■ What you have to do
Give the data below again exactly as it stands. Omit the pictures.

■ Provided material
╭──

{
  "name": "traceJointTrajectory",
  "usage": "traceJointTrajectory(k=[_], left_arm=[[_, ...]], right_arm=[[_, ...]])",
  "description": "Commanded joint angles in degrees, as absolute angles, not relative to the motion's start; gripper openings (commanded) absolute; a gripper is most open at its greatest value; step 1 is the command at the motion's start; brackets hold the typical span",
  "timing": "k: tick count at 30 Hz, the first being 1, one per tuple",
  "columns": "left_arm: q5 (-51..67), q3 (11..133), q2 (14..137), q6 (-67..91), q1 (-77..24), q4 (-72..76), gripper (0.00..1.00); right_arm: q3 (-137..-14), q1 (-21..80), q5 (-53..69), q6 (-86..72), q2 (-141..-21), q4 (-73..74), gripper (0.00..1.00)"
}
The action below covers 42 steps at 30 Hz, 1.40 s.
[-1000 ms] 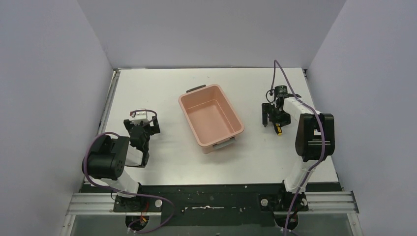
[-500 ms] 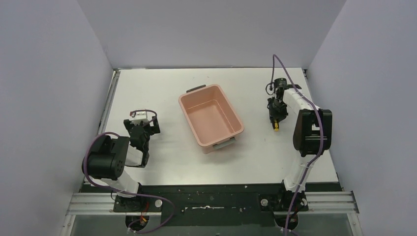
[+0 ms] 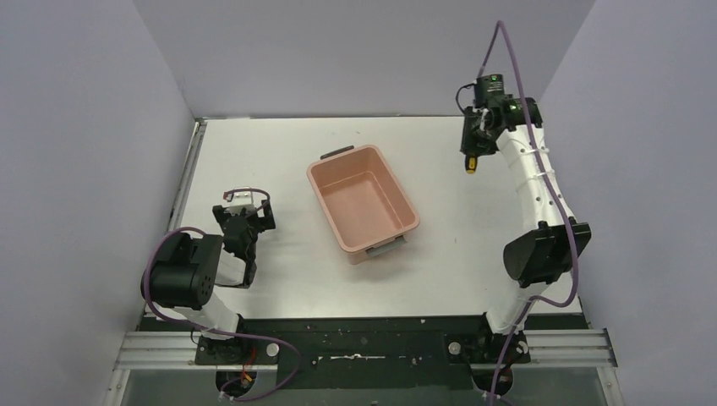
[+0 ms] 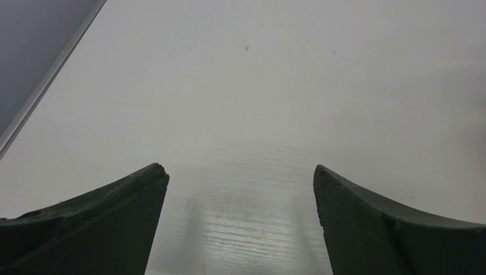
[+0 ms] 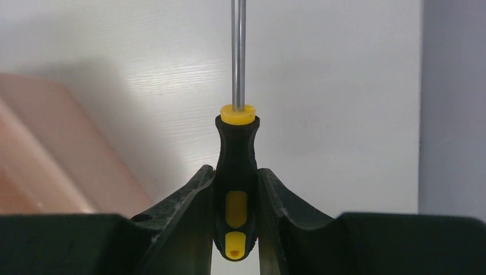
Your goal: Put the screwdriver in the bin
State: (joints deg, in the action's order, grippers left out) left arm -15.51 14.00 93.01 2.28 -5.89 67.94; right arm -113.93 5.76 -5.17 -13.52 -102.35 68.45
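The screwdriver (image 5: 236, 166), black-handled with yellow marks and a thin metal shaft, is clamped by its handle between the fingers of my right gripper (image 5: 236, 172). In the top view the right gripper (image 3: 473, 152) is raised above the table's far right, and the screwdriver's (image 3: 470, 166) yellow end pokes out below it. The salmon-pink bin (image 3: 363, 207) stands empty at the table's middle, left of that gripper, and its edge (image 5: 51, 149) shows in the right wrist view. My left gripper (image 4: 240, 172) stands open over bare table, at the near left (image 3: 245, 222).
Grey-violet walls close in the table on the left, back and right. The right wall (image 5: 453, 103) is close beside the right gripper. A metal rail (image 3: 190, 173) runs along the table's left edge.
The right gripper shut on the screwdriver on the table, then lifted it up and toward the back as the arm stretched out. The left arm and the bin have not moved.
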Motion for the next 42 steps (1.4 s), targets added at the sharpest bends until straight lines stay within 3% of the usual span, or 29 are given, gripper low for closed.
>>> traceJointTrajectory(k=[1,5,10,21,26,29,34,42], left_arm=[[-14.52,14.33,92.31,1.85,-5.62,69.76,0.97],[-14.53,14.33,92.33,1.86,-5.62,69.81,0.97],[-14.61,14.37,92.28,1.87,-5.62,69.72,0.97],[-14.54,14.33,92.32,1.88,-5.62,69.71,0.97],[-14.56,14.33,92.29,1.89,-5.62,69.71,0.97],[-14.55,14.33,92.26,1.86,-5.62,69.75,0.97],[-14.60,14.33,92.35,1.90,-5.62,69.73,0.97],[-14.59,14.33,92.28,1.90,-5.62,69.76,0.97]], right_arm=[[-118.17,17.96,-3.38,-19.76,-101.92,67.81,0.00],[-122.55,32.63,-3.12,-22.00,-104.90,63.06,0.00],[-124.75,41.49,-4.83,-22.37,-108.68,60.84,0.00],[-97.97,44.84,-4.31,-21.74,-110.59,44.77,0.00],[-92.25,44.65,-6.15,-20.22,-115.73,41.04,0.00],[-90.42,44.44,-7.04,-20.26,-117.56,39.28,0.08],[-90.05,44.32,-8.99,-21.05,-117.45,39.45,0.38],[-95.62,45.42,-9.58,-19.73,-109.86,42.78,0.59]])
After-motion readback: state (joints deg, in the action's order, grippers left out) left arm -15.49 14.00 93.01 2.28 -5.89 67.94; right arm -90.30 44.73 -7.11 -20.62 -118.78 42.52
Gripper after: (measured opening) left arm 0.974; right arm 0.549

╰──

■ Answer to the problem
{
  "name": "traceJointTrajectory",
  "usage": "traceJointTrajectory(k=[_], left_arm=[[_, ...]], right_arm=[[_, ...]])",
  "description": "Commanded joint angles in degrees, as absolute angles, not relative to the motion's start; gripper openings (commanded) absolute; a gripper is most open at its greatest value; step 1 is the command at the motion's start; brackets hold the typical span",
  "timing": "k: tick count at 30 Hz, the first being 1, one per tuple",
  "columns": "left_arm: q5 (-51..67), q3 (11..133), q2 (14..137), q6 (-67..91), q1 (-77..24), q4 (-72..76), gripper (0.00..1.00); right_arm: q3 (-137..-14), q1 (-21..80), q5 (-53..69), q6 (-86..72), q2 (-141..-21), q4 (-73..74), gripper (0.00..1.00)"
}
The action below covers 42 steps at 30 Hz, 1.40 s.
[-1000 ms] 
[-500 ms] 
[+0 ms] 
[+0 ms] 
[+0 ms] 
Your goal: Put the screwdriver in the bin
State: (joints deg, in the action's order, grippers left out) left arm -15.51 14.00 93.01 2.28 -5.89 67.94; right arm -113.93 5.76 -5.17 -13.52 -102.35 68.45
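The screwdriver (image 5: 236, 166), black-handled with yellow marks and a thin metal shaft, is clamped by its handle between the fingers of my right gripper (image 5: 236, 172). In the top view the right gripper (image 3: 473, 152) is raised above the table's far right, and the screwdriver's (image 3: 470, 166) yellow end pokes out below it. The salmon-pink bin (image 3: 363, 207) stands empty at the table's middle, left of that gripper, and its edge (image 5: 51, 149) shows in the right wrist view. My left gripper (image 4: 240, 172) stands open over bare table, at the near left (image 3: 245, 222).
Grey-violet walls close in the table on the left, back and right. The right wall (image 5: 453, 103) is close beside the right gripper. A metal rail (image 3: 190, 173) runs along the table's left edge.
The right gripper shut on the screwdriver on the table, then lifted it up and toward the back as the arm stretched out. The left arm and the bin have not moved.
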Motion for the next 42 steps (1.4 s), targets added at the sharpest bends until straight lines stay within 3% of the usual span, or 29 are given, gripper low for closed.
>>> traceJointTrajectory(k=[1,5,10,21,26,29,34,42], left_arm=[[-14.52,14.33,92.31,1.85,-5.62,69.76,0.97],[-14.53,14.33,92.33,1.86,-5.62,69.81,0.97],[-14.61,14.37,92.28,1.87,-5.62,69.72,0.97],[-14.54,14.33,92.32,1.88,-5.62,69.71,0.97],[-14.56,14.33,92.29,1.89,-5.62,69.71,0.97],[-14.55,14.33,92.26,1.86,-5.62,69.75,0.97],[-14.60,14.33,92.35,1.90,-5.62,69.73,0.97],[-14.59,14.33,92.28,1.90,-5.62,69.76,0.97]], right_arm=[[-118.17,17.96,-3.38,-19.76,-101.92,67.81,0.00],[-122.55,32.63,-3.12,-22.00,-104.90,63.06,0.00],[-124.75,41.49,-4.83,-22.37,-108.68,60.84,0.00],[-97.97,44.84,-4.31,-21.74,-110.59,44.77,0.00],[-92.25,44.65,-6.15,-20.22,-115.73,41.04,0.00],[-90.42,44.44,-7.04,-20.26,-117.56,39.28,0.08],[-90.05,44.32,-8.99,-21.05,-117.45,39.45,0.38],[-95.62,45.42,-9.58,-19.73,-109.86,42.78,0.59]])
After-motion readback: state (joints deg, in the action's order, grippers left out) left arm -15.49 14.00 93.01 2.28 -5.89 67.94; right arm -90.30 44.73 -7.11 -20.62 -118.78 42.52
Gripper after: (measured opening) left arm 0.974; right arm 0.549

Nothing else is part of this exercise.